First trimester of pregnancy

Usually, warfarin is avoided in the first trimester, and a low-molecular-weight heparin such as enoxaparin is substituted. With heparin, risks of maternal haemorrhage and other complications are still increased, but heparins do not cross the placental barrier, so do not cause birth defects. Various solutions exist for the time around delivery.
When warfarin is given during the first trimester—particularly between the sixth and ninth weeks of pregnancy—a constellation of birth defects known variously as fetal warfarin syndrome, warfarin embryopathy, or coumarin embryopathy can occur. FWS is characterized mainly by skeletal abnormalities, which include nasal hypoplasia, a depressed or narrowed nasal bridge, scoliosis, and calcifications in the vertebral column, femur, and heel bone, which show a peculiar stippled appearance on X-rays. Limb abnormalities, such as brachydactyly or underdeveloped extremities, can also occur. Common nonskeletal features of FWS include low birth weight and developmental disabilities.

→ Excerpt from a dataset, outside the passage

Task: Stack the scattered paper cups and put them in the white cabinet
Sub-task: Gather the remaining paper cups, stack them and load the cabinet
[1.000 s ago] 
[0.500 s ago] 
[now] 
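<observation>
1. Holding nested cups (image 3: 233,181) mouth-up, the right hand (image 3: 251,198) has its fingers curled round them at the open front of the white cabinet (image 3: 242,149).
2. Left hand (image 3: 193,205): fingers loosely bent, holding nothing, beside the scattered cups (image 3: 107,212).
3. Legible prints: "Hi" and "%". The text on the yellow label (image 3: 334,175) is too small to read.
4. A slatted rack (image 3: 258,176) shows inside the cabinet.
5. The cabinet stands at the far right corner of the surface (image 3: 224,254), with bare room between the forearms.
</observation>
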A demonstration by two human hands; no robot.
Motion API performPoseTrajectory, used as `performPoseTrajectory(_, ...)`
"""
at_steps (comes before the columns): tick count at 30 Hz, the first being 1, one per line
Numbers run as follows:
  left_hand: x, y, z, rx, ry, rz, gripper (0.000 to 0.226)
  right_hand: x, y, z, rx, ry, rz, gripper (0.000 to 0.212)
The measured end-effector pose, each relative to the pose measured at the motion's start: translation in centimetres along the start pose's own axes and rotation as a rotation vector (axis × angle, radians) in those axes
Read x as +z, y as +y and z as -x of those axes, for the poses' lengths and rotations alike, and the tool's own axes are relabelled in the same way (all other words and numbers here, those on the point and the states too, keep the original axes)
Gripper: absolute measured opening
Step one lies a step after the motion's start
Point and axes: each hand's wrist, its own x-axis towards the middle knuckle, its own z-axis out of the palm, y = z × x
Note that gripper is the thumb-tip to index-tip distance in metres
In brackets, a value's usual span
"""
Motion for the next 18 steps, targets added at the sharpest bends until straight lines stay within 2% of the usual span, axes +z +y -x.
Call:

Second trimester and later

Warfarin administration in the second and third trimesters is much less commonly associated with birth defects, and when they do occur, are considerably different from FWS. The most common congenital abnormalities associated with warfarin use in late pregnancy are central nervous system disorders, including spasticity and seizures, and eye defects. Because of such later pregnancy birth defects, anticoagulation with warfarin poses a problem in pregnant women requiring warfarin for vital indications, such as stroke prevention in those with artificial heart valves.
Warfarin may be used in lactating women who wish to breastfeed their infants. Available data does not suggest that warfarin crosses into the breast milk. Similarly, INR levels should be checked to avoid adverse effects.